→ Task objective
Taking the line with "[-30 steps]" as the first and the line with "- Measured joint" as the last, set down the lines below exactly, pictures excluded.

→ Records
::::

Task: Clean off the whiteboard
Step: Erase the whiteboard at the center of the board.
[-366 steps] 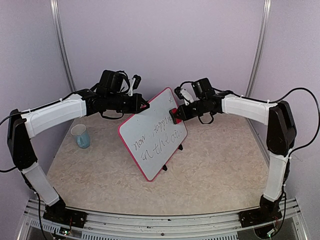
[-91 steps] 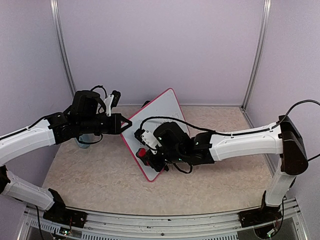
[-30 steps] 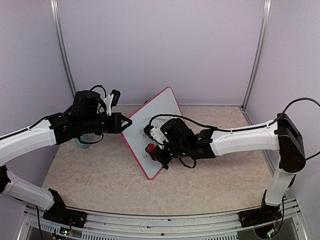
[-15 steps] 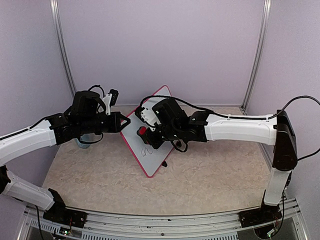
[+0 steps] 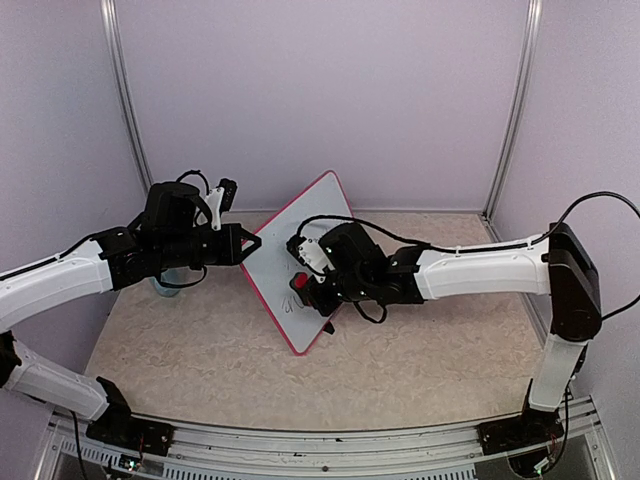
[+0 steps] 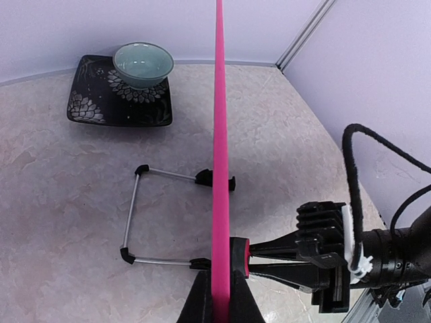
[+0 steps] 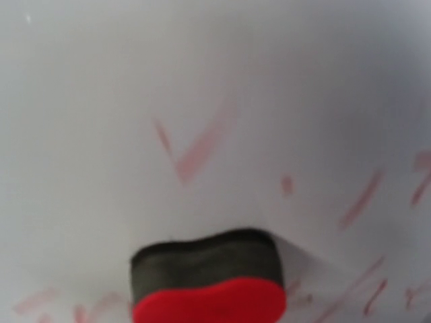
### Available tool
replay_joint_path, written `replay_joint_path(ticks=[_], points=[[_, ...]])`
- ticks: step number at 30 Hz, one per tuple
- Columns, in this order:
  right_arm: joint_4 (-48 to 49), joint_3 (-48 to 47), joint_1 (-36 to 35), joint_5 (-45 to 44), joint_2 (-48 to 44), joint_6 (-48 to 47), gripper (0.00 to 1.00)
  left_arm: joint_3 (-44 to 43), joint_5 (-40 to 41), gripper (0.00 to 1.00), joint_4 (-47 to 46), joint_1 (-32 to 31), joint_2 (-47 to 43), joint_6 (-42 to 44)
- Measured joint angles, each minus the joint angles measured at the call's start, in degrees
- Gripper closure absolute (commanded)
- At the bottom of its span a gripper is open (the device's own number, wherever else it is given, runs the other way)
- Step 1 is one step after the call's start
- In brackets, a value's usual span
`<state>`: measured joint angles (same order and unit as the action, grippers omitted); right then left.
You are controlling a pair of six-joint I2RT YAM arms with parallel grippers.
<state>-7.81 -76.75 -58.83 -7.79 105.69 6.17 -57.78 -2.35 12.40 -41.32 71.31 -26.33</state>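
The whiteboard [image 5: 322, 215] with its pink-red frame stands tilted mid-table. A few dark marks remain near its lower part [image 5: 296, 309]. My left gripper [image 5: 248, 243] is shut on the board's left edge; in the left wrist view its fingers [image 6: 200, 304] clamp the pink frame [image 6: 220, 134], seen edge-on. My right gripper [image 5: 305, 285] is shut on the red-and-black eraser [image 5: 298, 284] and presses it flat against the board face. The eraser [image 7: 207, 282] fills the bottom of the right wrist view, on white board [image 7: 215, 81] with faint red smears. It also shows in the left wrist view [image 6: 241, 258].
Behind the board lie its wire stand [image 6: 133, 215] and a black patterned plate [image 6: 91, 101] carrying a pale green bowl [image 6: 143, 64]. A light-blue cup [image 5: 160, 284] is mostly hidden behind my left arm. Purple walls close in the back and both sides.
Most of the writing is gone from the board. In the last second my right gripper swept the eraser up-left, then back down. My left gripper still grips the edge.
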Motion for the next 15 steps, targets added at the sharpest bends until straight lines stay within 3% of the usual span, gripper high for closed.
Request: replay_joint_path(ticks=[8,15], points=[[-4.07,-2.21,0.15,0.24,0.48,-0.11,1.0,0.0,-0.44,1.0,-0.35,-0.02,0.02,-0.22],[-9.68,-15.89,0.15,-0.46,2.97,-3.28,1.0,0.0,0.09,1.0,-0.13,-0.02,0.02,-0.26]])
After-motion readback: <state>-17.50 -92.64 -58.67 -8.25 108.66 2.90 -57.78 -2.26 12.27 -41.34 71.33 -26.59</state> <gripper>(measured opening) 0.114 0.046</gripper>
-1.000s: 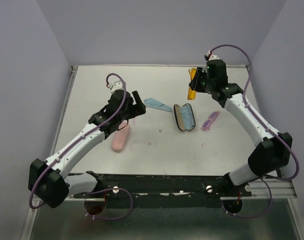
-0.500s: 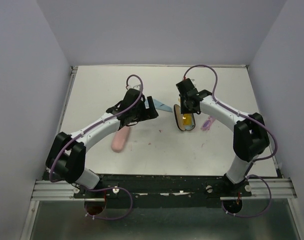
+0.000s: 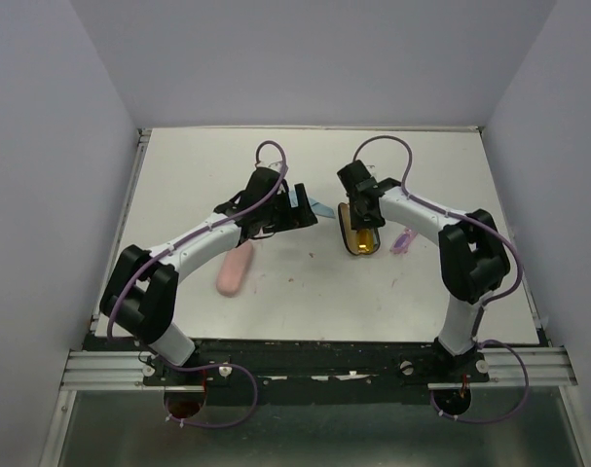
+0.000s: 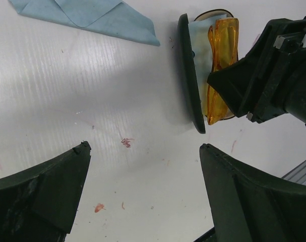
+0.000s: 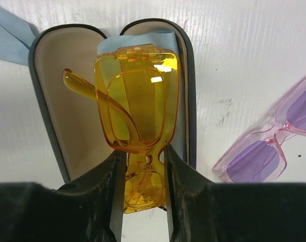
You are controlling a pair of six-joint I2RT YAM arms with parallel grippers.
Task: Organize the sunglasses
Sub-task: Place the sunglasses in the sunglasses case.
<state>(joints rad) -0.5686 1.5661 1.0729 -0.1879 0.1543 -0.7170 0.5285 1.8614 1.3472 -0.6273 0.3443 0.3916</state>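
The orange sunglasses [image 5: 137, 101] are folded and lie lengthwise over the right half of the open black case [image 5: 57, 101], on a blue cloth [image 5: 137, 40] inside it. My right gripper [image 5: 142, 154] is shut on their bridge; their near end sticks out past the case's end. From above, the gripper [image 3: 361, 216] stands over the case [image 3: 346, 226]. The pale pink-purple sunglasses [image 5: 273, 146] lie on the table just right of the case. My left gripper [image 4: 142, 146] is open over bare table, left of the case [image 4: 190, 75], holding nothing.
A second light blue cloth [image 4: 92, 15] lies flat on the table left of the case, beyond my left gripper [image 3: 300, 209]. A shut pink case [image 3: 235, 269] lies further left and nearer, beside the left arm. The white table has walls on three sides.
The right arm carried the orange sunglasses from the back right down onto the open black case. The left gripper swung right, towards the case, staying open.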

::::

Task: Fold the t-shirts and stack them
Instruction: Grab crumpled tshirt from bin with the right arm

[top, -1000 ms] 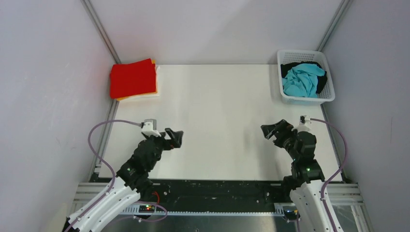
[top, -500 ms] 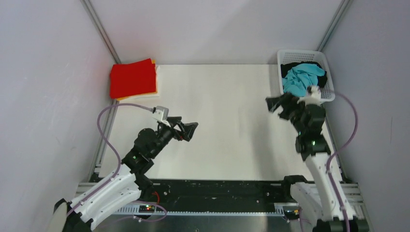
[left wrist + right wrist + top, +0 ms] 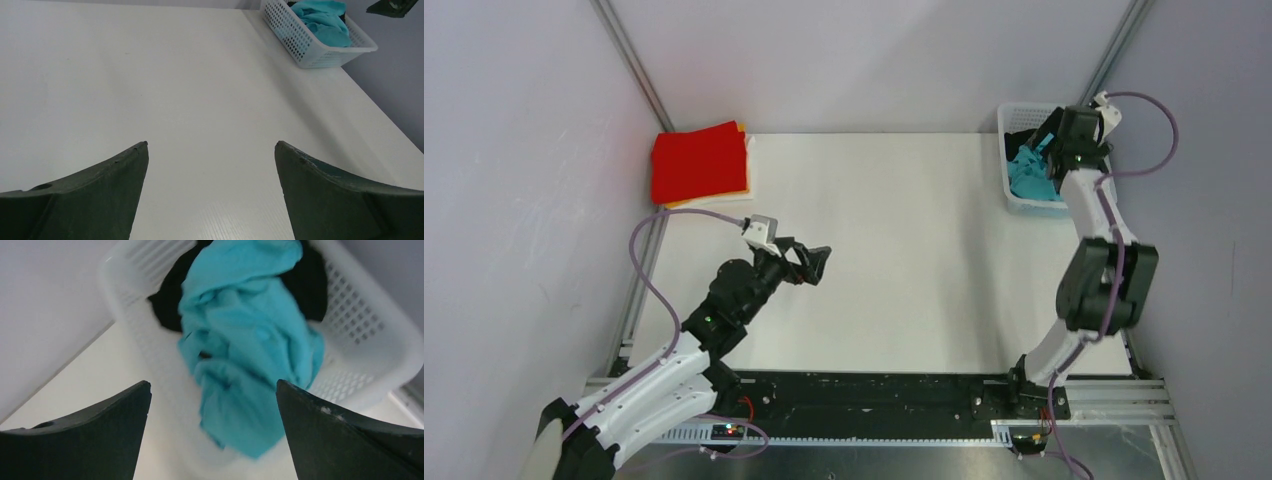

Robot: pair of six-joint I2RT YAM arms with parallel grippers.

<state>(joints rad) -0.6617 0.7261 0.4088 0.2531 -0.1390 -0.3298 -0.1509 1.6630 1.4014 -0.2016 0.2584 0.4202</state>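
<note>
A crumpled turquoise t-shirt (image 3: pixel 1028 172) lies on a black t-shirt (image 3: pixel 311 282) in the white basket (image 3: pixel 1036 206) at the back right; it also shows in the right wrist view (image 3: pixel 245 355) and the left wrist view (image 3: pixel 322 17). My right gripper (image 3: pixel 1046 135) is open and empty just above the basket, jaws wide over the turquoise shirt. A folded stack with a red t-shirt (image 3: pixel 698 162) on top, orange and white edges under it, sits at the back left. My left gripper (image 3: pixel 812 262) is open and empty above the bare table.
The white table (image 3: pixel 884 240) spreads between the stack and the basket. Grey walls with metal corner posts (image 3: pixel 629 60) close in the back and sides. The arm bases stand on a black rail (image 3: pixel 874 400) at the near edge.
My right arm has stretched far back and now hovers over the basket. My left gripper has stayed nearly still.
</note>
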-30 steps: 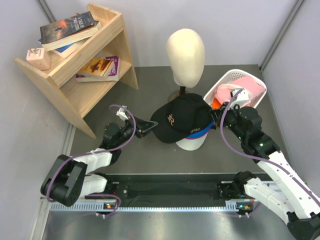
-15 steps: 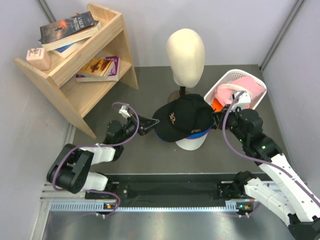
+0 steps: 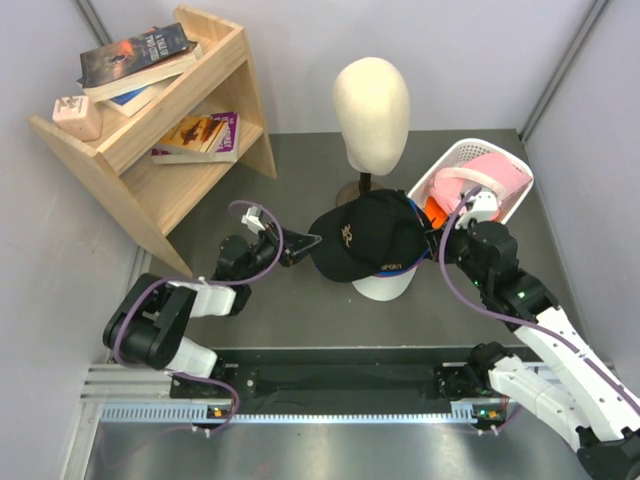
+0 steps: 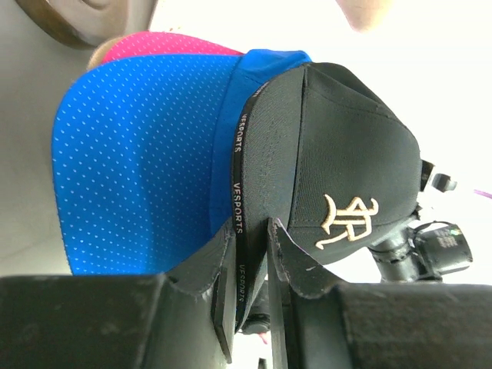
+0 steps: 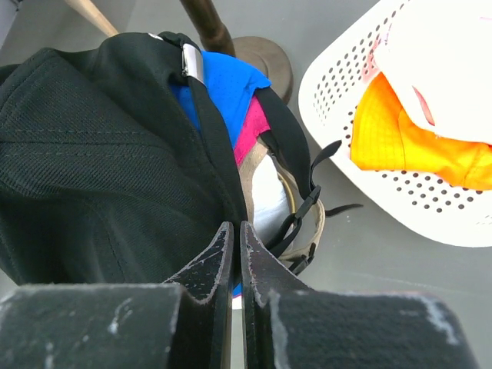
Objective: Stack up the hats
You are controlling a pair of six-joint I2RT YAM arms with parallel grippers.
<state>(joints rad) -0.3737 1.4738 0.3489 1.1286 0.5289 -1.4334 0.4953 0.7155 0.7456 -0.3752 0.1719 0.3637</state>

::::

→ Problem solution
[-30 steps] 
[-15 steps] 
[+0 steps] 
[+0 steps] 
[+0 steps] 
### Available tool
replay_joint_path, written `replay_joint_path(ticks=[_], points=[[_, ...]])`
- ticks: step number at 30 Hz, one per tuple
- Columns, in this order:
  right_arm: joint_4 (-48 to 49), joint_3 (-48 to 47), joint_1 (-36 to 35), joint_5 (-45 to 44), joint_2 (-48 to 44), joint_6 (-48 to 47), gripper (0.00 to 1.00)
  left_arm: joint_3 (-44 to 43), joint_5 (-40 to 41), gripper (0.00 to 1.00), joint_4 (-47 to 46), joint_1 (-32 to 31), joint_2 (-47 to 43), joint_6 (-42 to 44)
- Measured joint angles, each minus the joint angles measured at the call's start, in degrees

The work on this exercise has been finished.